## Work instructions
Give every line of the data again, unchanged, but with no pictures.
________________________________________
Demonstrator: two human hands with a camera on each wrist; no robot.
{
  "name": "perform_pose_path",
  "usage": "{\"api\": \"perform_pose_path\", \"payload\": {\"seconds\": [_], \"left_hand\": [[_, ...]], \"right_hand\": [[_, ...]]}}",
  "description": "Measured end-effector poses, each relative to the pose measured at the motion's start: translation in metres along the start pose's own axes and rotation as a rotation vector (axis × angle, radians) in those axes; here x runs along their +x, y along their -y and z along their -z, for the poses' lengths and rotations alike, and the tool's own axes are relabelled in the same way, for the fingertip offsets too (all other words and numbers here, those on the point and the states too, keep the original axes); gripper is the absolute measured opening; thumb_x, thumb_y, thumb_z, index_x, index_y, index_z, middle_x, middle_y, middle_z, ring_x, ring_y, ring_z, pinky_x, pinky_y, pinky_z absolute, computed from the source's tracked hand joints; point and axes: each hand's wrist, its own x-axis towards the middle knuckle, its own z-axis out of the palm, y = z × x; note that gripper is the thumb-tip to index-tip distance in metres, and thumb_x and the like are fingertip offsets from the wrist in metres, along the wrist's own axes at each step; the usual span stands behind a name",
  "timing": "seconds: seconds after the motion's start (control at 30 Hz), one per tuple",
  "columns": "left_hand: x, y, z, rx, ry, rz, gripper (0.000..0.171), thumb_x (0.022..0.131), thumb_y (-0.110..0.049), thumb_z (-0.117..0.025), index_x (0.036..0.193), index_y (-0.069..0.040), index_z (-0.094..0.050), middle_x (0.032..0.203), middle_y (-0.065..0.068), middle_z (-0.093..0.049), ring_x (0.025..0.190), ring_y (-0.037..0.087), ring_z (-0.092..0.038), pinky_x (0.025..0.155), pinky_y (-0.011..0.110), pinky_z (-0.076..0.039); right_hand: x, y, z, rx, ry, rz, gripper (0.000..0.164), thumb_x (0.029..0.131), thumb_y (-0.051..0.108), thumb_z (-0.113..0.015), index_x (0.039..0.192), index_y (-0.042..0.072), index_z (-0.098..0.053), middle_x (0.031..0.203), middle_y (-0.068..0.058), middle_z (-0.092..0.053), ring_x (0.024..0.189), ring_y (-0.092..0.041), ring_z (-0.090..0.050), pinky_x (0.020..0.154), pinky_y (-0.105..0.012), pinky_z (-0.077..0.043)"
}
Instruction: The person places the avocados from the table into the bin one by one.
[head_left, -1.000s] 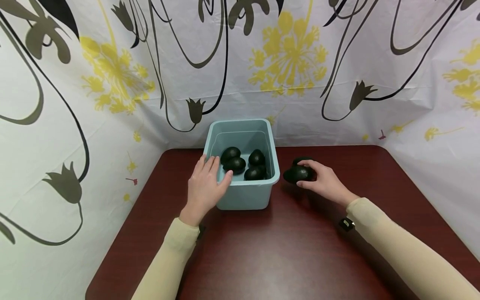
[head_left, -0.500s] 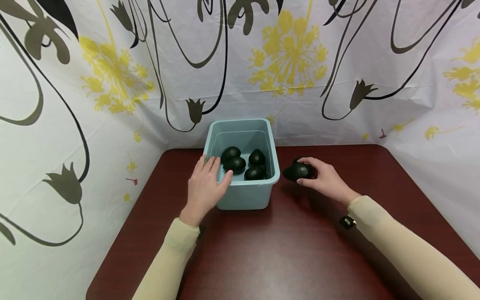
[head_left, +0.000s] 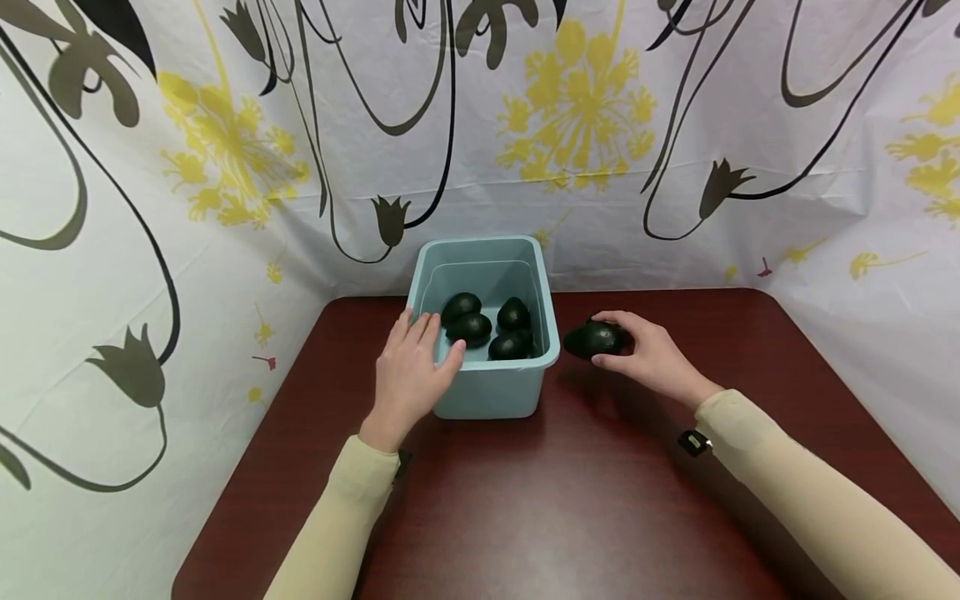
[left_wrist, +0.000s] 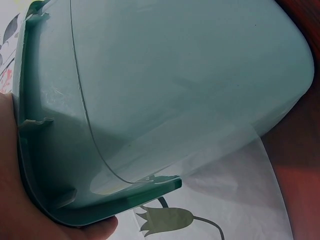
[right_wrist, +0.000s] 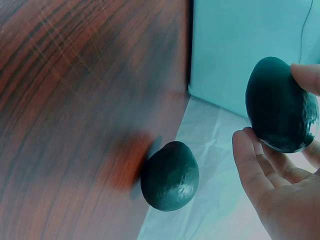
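Observation:
My right hand holds a dark green avocado between thumb and fingers, just right of the light blue plastic bin. In the right wrist view this avocado is above the table, and a second avocado lies on the tabletop; the head view hides that one behind the held fruit and hand. Several avocados lie inside the bin. Over the bin's near left rim rests my left hand, its fingers extended. The left wrist view has the bin's outer wall with the hand along its rim.
The bin stands on a dark red-brown wooden table, close to its back edge. A white cloth with yellow and grey flower prints hangs behind the table and along both sides.
My right hand has raised the avocado slightly, and the other avocado behind it has dropped out of sight in the head view. The left hand and the bin stay put.

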Motion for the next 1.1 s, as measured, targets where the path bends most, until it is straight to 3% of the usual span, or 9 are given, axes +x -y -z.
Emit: {"api": "perform_pose_path", "payload": {"seconds": [0.37, 1.1], "left_hand": [[0.000, 0.002, -0.003, -0.008, -0.087, -0.059, 0.062, 0.098, -0.049, -0.052, 0.130, 0.003, -0.066, 0.130, 0.019, -0.064, 0.134, 0.041, -0.047, 0.103, 0.053, -0.045], [-0.001, 0.001, -0.004, -0.006, -0.092, -0.056, 0.060, 0.098, -0.048, -0.051, 0.127, 0.002, -0.068, 0.128, 0.019, -0.065, 0.134, 0.040, -0.047, 0.100, 0.053, -0.048]], "right_hand": [[-0.001, 0.006, 0.001, -0.007, -0.003, 0.005, 0.064, 0.082, 0.046, -0.082, 0.138, 0.035, -0.055, 0.132, 0.010, -0.054, 0.101, -0.015, -0.057, 0.080, -0.042, -0.049], [0.000, 0.014, 0.000, 0.022, -0.014, 0.030, 0.063, 0.082, 0.047, -0.082, 0.138, 0.035, -0.056, 0.130, 0.010, -0.056, 0.102, -0.013, -0.058, 0.080, -0.044, -0.052]]}}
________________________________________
## Problem solution
Demonstrator: two human hands with a camera on each wrist; no robot.
{
  "name": "perform_pose_path",
  "usage": "{\"api\": \"perform_pose_path\", \"payload\": {\"seconds\": [_], \"left_hand\": [[_, ...]], \"right_hand\": [[_, ...]]}}",
  "description": "Measured end-effector poses, each relative to the pose measured at the motion's start: translation in metres along the start pose's own axes and rotation as a rotation vector (axis × angle, radians) in those axes; here x runs along their +x, y along their -y and z along their -z, for the poses' lengths and rotations alike, and the tool's own axes are relabelled in the same way, for the fingertip offsets too (all other words and numbers here, those on the point and the states too, keep the original axes); gripper is the absolute measured opening; thumb_x, thumb_y, thumb_z, index_x, index_y, index_z, middle_x, middle_y, middle_z, ring_x, ring_y, ring_z, pinky_x, pinky_y, pinky_z absolute, computed from the source's tracked hand joints; point and axes: each hand's wrist, its own x-axis towards the middle knuckle, its own z-axis out of the palm, y = z × x; note that gripper is the thumb-tip to index-tip distance in metres, and thumb_x and the like are fingertip offsets from the wrist in metres, along the wrist's own axes at each step; the usual span stands behind a name",
  "timing": "seconds: seconds after the motion's start (control at 30 Hz), one per tuple",
  "columns": "left_hand: x, y, z, rx, ry, rz, gripper (0.000..0.171), thumb_x (0.022..0.131), thumb_y (-0.110..0.049), thumb_z (-0.117..0.025), index_x (0.036..0.193), index_y (-0.069..0.040), index_z (-0.094..0.050), middle_x (0.032..0.203), middle_y (-0.065..0.068), middle_z (-0.093..0.049), ring_x (0.025..0.190), ring_y (-0.037..0.087), ring_z (-0.092..0.038), pinky_x (0.025..0.155), pinky_y (-0.011..0.110), pinky_z (-0.076..0.039); right_hand: x, y, z, rx, ry, rz, gripper (0.000..0.164), thumb_x (0.029..0.131), thumb_y (-0.051..0.108), thumb_z (-0.113..0.015), index_x (0.039..0.192), index_y (-0.042..0.072), index_z (-0.098..0.053), middle_x (0.031..0.203), middle_y (-0.068..0.058), middle_z (-0.092..0.053), ring_x (0.024..0.189), ring_y (-0.092..0.041), ring_z (-0.090..0.050), pinky_x (0.020..0.154), pinky_y (-0.105..0.012), pinky_z (-0.077..0.043)"
}
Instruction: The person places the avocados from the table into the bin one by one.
[head_left, -1.000s] 
[head_left, -0.500s] 
[head_left, +0.000s] 
[left_wrist, +0.000s] 
[right_wrist, +0.000s] 
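Observation:
My right hand holds a dark green avocado between thumb and fingers, just right of the light blue plastic bin. In the right wrist view this avocado is above the table, and a second avocado lies on the tabletop; the head view hides that one behind the held fruit and hand. Several avocados lie inside the bin. Over the bin's near left rim rests my left hand, its fingers extended. The left wrist view has the bin's outer wall with the hand along its rim.
The bin stands on a dark red-brown wooden table, close to its back edge. A white cloth with yellow and grey flower prints hangs behind the table and along both sides.
My right hand has raised the avocado slightly, and the other avocado behind it has dropped out of sight in the head view. The left hand and the bin stay put.
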
Motion for the next 1.1 s, as measured, targets where the path bends most, until it is straight to 3% of the usual span, or 9 are given, axes +x -y -z.
Emit: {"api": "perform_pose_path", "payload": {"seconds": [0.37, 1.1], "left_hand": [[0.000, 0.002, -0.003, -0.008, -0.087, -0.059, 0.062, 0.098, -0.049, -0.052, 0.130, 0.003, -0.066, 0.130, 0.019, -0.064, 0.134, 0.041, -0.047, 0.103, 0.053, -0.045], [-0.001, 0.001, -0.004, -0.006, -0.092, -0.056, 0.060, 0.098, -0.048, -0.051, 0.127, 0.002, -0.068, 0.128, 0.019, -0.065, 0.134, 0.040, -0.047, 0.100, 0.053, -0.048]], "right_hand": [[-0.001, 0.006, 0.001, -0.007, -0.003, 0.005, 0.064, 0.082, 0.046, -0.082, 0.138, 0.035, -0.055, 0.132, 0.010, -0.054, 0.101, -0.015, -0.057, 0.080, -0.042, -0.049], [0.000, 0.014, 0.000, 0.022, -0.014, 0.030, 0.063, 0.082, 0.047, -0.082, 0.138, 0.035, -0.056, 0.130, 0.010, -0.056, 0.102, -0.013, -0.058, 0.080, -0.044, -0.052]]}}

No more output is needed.